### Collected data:
■ ■ ■
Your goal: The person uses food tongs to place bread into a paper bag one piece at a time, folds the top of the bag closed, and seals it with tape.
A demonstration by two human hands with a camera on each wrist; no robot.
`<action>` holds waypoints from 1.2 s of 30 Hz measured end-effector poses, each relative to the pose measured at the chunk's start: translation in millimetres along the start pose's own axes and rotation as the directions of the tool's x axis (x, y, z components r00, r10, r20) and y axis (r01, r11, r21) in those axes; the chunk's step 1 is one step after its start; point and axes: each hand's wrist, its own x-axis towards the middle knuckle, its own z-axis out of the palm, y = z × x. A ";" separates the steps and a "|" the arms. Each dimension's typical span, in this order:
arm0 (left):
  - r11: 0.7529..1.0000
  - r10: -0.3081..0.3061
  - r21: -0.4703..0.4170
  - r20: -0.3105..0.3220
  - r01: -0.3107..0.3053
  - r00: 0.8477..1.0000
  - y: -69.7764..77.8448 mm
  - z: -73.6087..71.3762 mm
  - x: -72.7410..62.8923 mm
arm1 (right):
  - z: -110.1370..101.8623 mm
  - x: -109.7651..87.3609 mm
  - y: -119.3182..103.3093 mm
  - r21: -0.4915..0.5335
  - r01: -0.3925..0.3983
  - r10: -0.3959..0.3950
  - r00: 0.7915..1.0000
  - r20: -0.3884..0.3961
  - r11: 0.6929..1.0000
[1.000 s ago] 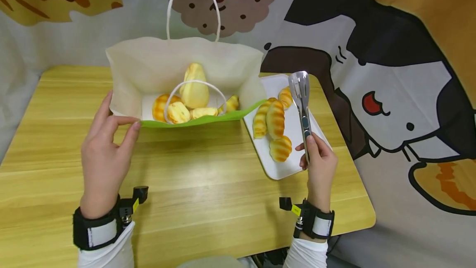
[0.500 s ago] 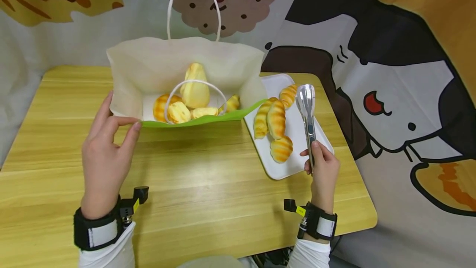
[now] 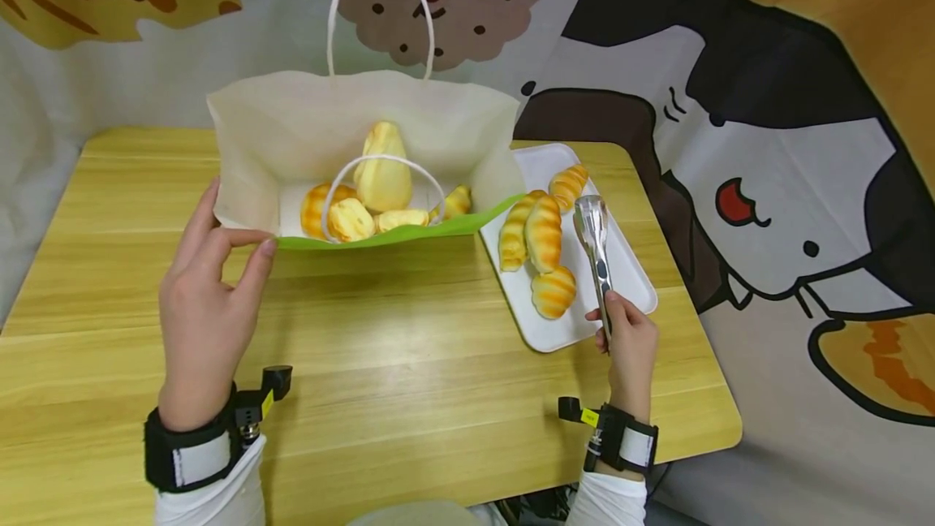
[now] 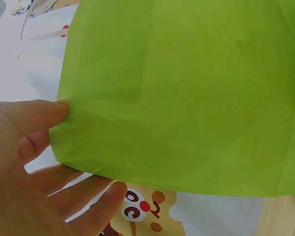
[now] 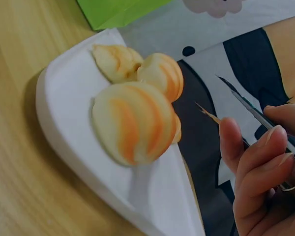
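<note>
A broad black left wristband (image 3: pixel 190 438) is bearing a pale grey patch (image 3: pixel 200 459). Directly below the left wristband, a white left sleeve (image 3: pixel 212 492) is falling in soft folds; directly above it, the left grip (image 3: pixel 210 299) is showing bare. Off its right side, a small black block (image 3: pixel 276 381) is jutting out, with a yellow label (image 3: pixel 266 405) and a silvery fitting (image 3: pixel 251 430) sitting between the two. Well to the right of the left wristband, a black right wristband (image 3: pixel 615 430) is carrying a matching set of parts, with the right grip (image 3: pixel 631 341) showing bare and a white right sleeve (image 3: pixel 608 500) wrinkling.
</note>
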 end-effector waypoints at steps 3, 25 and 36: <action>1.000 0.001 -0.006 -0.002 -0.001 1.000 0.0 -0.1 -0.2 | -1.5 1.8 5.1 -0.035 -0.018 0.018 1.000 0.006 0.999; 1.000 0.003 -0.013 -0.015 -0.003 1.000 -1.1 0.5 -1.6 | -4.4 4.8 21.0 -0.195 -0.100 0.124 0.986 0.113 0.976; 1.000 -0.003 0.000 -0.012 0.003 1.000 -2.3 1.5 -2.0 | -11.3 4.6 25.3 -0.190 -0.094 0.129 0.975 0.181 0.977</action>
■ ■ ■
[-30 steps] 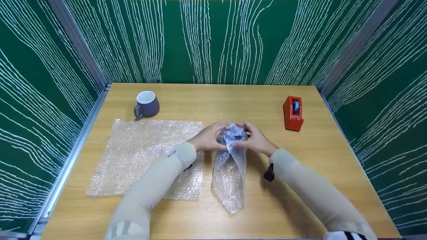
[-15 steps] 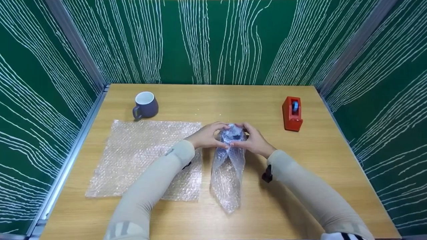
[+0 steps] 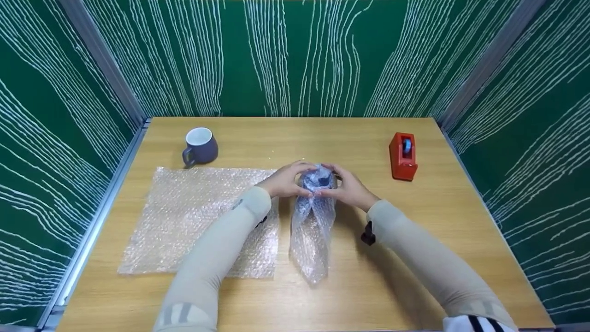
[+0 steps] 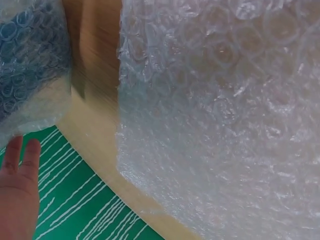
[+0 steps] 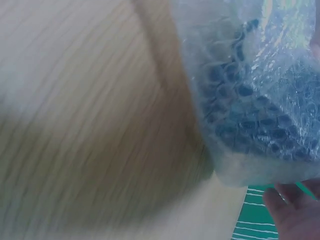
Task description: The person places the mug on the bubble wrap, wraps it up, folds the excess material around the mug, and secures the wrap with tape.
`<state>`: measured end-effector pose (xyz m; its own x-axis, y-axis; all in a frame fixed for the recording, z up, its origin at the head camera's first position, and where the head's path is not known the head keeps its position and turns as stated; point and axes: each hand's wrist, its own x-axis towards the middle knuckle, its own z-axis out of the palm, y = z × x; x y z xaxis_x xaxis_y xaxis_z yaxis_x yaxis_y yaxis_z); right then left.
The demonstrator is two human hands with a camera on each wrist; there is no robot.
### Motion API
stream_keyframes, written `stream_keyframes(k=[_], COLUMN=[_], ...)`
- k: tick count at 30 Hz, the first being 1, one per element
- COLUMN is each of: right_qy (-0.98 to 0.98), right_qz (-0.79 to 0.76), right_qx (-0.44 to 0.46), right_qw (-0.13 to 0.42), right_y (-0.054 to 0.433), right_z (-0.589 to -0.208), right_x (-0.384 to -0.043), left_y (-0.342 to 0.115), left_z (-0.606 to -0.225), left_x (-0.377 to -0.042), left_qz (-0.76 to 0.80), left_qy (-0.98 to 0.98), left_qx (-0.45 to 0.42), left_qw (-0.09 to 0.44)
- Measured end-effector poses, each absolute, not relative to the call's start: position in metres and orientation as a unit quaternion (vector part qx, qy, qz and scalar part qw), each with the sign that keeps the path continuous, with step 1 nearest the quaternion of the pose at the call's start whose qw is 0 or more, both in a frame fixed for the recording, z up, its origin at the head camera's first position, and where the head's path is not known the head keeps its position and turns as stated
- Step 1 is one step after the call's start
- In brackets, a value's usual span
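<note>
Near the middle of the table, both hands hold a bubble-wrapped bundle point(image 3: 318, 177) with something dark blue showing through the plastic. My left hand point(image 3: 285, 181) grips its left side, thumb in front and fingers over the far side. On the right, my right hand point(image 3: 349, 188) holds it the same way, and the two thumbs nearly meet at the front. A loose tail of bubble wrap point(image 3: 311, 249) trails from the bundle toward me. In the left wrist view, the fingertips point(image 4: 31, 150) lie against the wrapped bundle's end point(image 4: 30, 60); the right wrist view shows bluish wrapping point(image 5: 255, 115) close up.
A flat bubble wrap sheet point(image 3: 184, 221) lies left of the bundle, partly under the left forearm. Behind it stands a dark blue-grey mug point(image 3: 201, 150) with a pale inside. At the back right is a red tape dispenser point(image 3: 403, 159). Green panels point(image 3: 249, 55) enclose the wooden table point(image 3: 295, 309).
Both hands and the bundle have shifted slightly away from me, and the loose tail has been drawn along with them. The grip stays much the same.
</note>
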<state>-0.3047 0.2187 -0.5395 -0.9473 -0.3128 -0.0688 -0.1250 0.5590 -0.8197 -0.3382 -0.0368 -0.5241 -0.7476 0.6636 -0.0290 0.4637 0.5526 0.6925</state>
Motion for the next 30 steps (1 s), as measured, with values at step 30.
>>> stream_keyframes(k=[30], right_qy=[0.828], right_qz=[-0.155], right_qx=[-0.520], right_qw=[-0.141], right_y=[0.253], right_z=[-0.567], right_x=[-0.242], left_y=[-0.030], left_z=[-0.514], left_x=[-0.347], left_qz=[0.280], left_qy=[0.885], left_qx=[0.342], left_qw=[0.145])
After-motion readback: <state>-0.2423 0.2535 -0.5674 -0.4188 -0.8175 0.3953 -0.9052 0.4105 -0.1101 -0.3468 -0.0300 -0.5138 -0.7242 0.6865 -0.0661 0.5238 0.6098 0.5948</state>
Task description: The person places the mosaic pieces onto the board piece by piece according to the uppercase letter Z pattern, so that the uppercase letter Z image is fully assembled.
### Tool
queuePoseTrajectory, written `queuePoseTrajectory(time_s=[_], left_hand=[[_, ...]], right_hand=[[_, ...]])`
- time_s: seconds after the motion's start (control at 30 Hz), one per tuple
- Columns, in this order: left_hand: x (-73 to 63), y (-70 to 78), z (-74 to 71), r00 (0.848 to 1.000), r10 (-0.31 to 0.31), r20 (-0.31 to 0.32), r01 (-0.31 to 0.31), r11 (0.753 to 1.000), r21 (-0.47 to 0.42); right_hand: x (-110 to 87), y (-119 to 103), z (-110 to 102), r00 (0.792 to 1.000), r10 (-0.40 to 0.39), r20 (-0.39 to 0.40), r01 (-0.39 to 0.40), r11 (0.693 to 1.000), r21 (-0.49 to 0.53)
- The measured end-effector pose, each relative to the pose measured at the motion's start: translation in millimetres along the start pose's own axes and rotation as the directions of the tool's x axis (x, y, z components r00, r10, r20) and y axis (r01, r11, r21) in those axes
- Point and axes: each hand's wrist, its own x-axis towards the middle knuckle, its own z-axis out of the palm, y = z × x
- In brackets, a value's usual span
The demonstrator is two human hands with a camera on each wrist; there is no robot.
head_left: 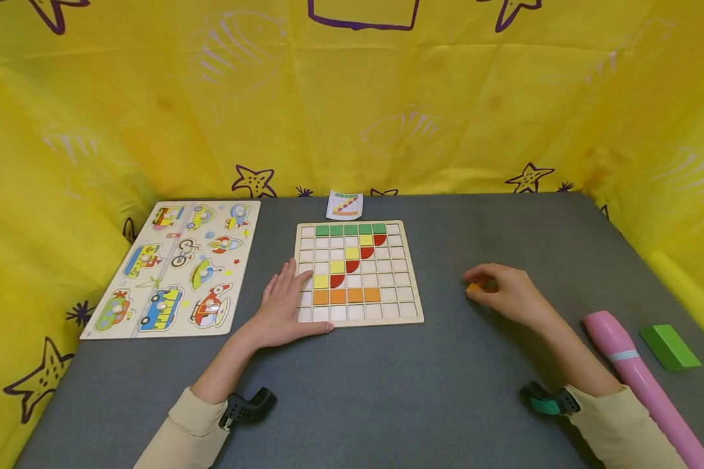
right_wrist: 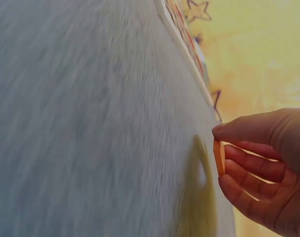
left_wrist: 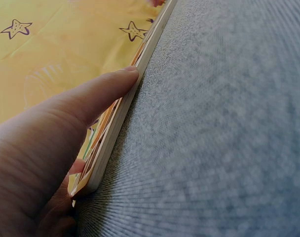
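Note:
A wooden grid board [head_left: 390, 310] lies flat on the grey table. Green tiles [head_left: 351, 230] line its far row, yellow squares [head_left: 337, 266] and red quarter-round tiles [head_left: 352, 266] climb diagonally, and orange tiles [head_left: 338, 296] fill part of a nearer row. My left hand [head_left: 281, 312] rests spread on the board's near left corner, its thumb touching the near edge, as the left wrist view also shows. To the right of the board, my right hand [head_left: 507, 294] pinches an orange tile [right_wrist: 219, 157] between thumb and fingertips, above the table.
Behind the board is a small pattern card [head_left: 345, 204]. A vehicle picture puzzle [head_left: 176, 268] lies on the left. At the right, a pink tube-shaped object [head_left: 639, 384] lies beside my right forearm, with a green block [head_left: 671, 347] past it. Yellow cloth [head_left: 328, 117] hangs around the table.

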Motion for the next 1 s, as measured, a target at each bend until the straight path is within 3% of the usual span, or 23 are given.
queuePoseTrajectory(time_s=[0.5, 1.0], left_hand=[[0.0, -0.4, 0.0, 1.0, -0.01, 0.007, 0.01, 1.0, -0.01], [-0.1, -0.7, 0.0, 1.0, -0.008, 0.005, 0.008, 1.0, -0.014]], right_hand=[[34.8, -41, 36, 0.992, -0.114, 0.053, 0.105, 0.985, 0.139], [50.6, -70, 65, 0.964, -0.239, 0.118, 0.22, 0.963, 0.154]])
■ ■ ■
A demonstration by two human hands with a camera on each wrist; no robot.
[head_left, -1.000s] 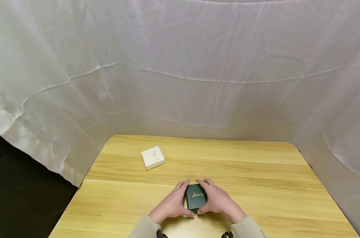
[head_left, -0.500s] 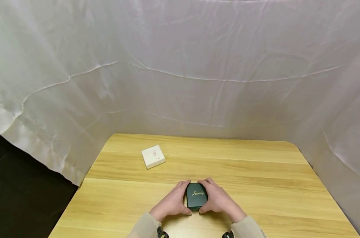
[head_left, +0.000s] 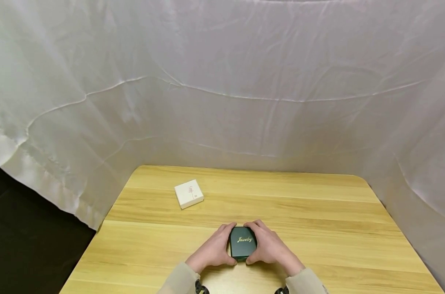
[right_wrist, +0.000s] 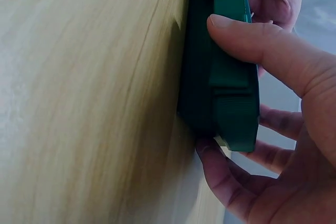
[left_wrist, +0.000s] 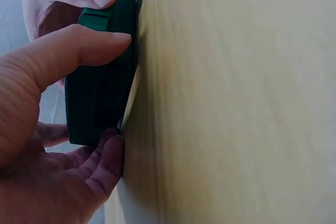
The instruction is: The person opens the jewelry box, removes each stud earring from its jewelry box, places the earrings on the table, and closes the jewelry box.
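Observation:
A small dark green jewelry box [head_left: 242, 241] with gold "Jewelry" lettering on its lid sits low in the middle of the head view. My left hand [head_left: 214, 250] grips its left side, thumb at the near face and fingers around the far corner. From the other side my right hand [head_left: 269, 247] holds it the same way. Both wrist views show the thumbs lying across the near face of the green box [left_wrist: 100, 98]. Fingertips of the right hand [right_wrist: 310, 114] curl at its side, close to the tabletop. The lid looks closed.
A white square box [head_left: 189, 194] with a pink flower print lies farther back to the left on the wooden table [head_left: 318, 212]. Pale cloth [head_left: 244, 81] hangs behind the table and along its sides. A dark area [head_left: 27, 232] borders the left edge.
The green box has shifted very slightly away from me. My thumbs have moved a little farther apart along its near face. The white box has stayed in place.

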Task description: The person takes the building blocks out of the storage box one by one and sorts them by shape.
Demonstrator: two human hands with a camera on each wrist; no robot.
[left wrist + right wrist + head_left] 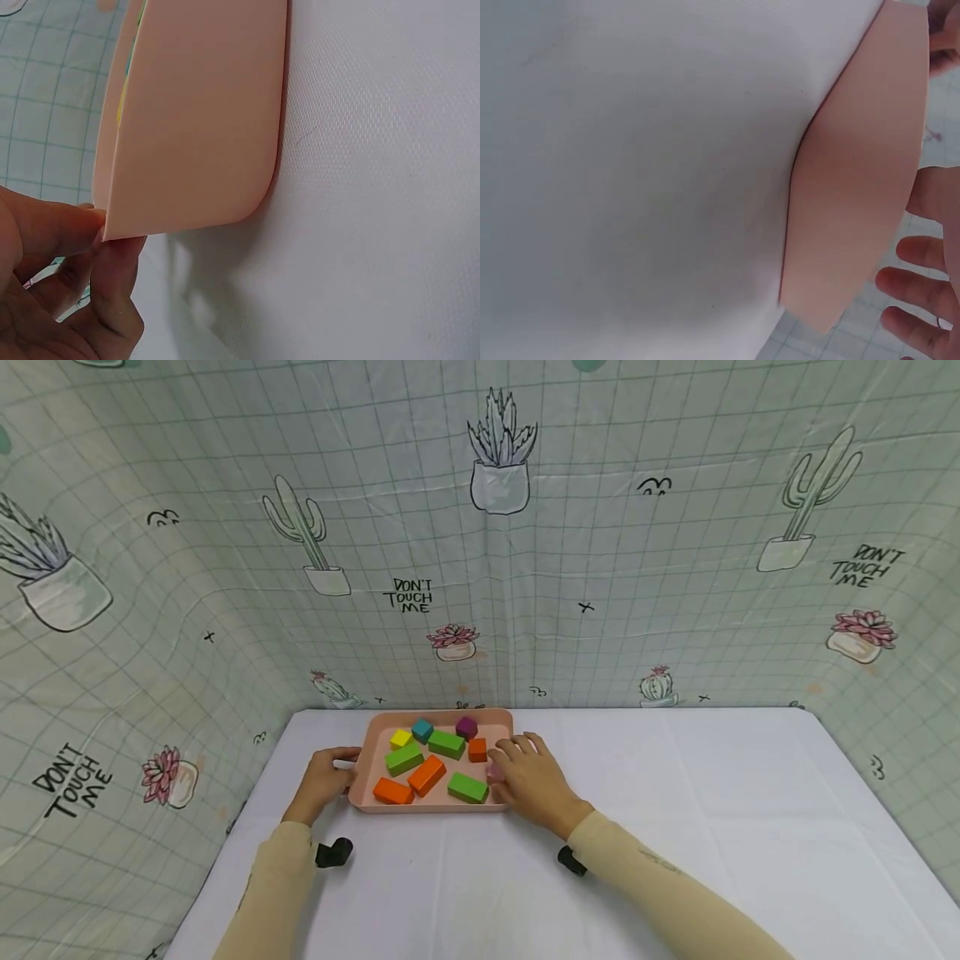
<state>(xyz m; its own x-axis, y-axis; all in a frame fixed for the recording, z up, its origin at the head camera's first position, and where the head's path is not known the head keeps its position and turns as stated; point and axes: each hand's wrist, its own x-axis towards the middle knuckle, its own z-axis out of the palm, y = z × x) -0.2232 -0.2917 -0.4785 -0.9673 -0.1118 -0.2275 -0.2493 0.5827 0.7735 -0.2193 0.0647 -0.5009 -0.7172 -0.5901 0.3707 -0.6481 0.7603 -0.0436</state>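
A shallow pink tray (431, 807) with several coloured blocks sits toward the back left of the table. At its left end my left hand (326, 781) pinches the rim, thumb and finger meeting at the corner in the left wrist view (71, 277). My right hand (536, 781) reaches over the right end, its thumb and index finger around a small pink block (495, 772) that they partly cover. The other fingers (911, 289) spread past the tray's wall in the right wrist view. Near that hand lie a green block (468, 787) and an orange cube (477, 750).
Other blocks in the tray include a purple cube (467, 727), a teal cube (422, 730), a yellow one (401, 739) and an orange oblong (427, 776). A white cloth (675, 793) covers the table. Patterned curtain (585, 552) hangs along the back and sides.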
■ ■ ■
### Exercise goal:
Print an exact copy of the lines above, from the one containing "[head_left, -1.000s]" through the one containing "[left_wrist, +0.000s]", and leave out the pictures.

### Response to this task:
[head_left, -1.000s] 
[head_left, -0.500s] 
[head_left, +0.000s] 
[right_wrist, +0.000s] 
[left_wrist, +0.000s] 

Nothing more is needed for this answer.